Televised commentary on athletes’ bodies is a much more prevalent issue for women, one that creates a double standard to boot. As Kathita Davidson notes, descriptions of male athletes’ bodies often reinforce perceptions of strength, athleticism, and performance. In contrast, the descriptions of women athletes’ bodies are often hetero-sexualized in ways that undermine their athleticism. As well, non-binary gendered and intersex bodies are the almost nearly always the subject of controversy and discrimination.

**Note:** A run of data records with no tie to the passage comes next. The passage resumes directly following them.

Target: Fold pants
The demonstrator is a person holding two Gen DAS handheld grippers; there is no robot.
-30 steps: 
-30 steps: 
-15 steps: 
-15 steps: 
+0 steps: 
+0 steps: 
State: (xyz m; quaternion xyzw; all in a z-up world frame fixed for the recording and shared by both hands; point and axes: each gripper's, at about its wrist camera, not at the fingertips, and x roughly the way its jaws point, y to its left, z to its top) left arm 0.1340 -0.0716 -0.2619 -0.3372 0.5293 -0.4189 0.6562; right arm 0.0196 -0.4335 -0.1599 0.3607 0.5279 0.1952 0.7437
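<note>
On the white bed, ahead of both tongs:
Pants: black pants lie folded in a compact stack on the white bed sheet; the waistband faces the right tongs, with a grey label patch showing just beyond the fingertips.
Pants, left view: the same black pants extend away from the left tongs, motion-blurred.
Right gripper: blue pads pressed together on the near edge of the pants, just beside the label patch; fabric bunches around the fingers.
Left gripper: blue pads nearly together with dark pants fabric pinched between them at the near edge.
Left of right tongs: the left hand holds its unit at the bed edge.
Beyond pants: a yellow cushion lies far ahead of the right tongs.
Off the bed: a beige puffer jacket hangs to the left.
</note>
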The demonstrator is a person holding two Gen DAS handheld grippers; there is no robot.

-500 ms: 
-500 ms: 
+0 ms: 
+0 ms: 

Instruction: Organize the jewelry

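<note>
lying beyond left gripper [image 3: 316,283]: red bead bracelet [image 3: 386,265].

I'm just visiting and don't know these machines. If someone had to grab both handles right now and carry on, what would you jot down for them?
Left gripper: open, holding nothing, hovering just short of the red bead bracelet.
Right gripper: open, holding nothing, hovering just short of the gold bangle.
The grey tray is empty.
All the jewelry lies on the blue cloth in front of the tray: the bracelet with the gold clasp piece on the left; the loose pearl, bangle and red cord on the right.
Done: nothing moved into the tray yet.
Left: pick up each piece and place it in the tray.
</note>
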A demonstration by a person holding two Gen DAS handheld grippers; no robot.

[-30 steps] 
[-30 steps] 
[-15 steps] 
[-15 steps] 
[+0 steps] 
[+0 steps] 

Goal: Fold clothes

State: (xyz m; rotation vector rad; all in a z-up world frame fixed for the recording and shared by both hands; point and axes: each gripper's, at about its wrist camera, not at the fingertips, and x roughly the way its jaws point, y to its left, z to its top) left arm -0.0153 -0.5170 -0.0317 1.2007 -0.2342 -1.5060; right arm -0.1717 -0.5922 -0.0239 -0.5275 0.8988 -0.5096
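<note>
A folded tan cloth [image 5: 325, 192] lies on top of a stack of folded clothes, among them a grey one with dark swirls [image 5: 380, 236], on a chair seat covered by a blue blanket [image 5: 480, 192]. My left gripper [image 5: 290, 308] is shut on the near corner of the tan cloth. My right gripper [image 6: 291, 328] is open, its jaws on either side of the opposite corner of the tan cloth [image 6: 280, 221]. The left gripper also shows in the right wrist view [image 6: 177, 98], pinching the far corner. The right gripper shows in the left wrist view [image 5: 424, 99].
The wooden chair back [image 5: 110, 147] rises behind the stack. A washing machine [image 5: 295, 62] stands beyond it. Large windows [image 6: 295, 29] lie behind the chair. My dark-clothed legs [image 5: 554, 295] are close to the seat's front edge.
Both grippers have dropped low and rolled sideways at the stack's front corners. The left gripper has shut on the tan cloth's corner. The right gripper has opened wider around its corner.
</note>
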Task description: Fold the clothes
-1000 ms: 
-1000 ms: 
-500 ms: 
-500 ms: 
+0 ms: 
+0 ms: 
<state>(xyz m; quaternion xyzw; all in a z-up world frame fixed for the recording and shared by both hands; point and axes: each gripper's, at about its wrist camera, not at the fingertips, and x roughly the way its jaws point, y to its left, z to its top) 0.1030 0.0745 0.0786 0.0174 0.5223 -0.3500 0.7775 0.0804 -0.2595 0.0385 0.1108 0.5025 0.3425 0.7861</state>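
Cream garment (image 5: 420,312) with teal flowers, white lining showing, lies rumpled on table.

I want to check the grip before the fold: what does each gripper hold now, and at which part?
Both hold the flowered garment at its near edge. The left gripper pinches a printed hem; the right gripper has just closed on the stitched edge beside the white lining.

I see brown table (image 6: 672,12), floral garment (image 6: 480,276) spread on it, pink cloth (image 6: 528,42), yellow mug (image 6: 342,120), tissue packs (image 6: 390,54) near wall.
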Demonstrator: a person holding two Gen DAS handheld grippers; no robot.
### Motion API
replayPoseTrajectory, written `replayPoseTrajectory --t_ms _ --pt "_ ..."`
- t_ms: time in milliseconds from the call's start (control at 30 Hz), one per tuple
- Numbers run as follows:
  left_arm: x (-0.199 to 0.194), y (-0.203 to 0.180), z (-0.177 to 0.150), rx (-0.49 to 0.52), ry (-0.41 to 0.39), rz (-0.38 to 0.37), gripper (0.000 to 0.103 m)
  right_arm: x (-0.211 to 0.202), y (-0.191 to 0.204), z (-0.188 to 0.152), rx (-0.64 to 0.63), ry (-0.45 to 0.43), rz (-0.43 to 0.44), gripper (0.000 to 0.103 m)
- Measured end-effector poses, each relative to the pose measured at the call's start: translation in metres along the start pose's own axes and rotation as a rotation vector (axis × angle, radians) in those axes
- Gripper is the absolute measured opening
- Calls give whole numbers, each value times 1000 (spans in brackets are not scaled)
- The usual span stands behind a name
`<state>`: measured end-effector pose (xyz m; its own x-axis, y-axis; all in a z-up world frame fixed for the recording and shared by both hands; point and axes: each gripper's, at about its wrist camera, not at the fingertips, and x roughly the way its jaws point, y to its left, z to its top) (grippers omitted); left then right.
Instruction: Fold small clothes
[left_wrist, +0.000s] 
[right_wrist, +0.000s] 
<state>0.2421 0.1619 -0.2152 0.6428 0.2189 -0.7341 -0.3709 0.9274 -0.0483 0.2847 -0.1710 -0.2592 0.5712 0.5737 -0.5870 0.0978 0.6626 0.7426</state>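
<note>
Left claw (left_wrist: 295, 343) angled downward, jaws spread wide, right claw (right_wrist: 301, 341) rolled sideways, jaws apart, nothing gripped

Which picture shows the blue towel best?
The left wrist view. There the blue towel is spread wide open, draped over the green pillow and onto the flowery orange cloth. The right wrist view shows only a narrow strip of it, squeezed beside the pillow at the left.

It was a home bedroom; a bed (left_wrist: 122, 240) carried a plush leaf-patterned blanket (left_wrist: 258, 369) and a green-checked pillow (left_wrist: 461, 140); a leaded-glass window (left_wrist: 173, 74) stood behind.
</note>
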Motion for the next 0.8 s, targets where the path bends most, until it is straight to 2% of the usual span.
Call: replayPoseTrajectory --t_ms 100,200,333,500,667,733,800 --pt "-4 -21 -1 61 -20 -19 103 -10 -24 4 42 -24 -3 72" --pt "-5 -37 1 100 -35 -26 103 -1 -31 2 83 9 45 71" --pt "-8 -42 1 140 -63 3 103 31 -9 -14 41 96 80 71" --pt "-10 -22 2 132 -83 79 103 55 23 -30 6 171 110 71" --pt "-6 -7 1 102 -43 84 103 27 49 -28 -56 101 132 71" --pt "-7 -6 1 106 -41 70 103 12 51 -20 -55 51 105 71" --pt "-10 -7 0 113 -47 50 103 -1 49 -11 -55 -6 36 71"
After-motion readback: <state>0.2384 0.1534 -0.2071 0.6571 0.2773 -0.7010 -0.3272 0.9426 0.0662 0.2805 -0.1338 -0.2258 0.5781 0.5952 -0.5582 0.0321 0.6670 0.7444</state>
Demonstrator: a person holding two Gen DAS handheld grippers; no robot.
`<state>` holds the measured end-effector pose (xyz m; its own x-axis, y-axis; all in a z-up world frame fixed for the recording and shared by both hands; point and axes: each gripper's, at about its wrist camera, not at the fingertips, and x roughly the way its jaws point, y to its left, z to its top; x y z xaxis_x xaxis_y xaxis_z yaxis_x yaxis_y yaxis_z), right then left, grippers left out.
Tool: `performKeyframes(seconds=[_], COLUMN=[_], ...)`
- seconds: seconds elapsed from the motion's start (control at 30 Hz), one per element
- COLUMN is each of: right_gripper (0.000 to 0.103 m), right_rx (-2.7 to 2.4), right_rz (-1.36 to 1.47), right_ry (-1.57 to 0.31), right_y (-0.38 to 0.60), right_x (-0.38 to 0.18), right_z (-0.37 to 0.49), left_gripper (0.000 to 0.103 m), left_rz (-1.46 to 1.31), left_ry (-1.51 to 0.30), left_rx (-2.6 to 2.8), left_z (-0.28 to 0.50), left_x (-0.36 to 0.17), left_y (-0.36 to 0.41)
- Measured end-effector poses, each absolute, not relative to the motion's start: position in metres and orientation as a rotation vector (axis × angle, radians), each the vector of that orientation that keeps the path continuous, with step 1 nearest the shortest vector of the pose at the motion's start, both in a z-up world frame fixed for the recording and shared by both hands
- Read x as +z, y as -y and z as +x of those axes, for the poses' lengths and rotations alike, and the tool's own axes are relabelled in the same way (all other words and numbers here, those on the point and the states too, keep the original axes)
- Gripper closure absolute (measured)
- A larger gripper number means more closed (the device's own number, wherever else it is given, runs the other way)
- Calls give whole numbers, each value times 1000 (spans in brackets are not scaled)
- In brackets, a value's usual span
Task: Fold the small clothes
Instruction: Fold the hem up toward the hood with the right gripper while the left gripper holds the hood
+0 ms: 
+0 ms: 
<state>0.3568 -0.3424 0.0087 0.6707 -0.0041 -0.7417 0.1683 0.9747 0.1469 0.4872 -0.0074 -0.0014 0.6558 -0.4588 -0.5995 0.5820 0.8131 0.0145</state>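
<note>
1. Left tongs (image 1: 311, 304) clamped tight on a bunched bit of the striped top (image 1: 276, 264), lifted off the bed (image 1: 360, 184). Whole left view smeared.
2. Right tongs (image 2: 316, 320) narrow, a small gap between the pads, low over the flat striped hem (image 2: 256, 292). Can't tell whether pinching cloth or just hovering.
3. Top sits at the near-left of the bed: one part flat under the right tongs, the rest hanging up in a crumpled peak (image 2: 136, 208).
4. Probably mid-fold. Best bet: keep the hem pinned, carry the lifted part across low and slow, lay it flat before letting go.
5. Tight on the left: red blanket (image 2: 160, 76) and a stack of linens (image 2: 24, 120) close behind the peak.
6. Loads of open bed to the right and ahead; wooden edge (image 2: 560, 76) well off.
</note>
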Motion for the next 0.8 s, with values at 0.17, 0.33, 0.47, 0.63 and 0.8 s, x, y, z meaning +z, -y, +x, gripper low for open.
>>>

Body talk happens in the media at all levels of game. In the last year, two commentators were fired for making disparaging comments about high school basketball players’ bodies. At the 2021 Winter Olympics, there was pressure to focus on sports appeal and not sex appeal of the athletes. Not long after, an Olympics figure-skating commentator was fired for a degrading remark about a female Canadian figure skater (though it was about her personality, not her physique).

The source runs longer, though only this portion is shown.